Reproduce all the data, character for character.

** Data shown **
==========

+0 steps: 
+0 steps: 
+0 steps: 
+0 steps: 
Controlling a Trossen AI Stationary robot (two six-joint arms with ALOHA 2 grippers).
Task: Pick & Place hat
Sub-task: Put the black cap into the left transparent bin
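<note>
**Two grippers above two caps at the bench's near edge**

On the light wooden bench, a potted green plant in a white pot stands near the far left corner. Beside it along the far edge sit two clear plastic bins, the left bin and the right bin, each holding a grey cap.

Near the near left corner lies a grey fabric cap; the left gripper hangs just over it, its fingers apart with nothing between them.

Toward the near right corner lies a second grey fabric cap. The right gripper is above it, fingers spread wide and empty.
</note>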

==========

** Response box **
+0 steps: 
+0 steps: 
+0 steps: 
+0 steps: 
Controlling a Trossen AI Stationary robot (two six-joint arms with ALOHA 2 grippers).
Task: Pick & Place hat
Sub-task: Put the black cap into the left transparent bin
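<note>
**Two grippers above two caps at the bench's near edge**

On the light wooden bench, a potted green plant in a white pot stands near the far left corner. Beside it along the far edge sit two clear plastic bins, the left bin and the right bin, each holding a grey cap.

Near the near left corner lies a grey fabric cap; the left gripper hangs just over it, its fingers apart with nothing between them.

Toward the near right corner lies a second grey fabric cap. The right gripper is above it, fingers spread wide and empty.
</note>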

What this exercise asked for has been supplied.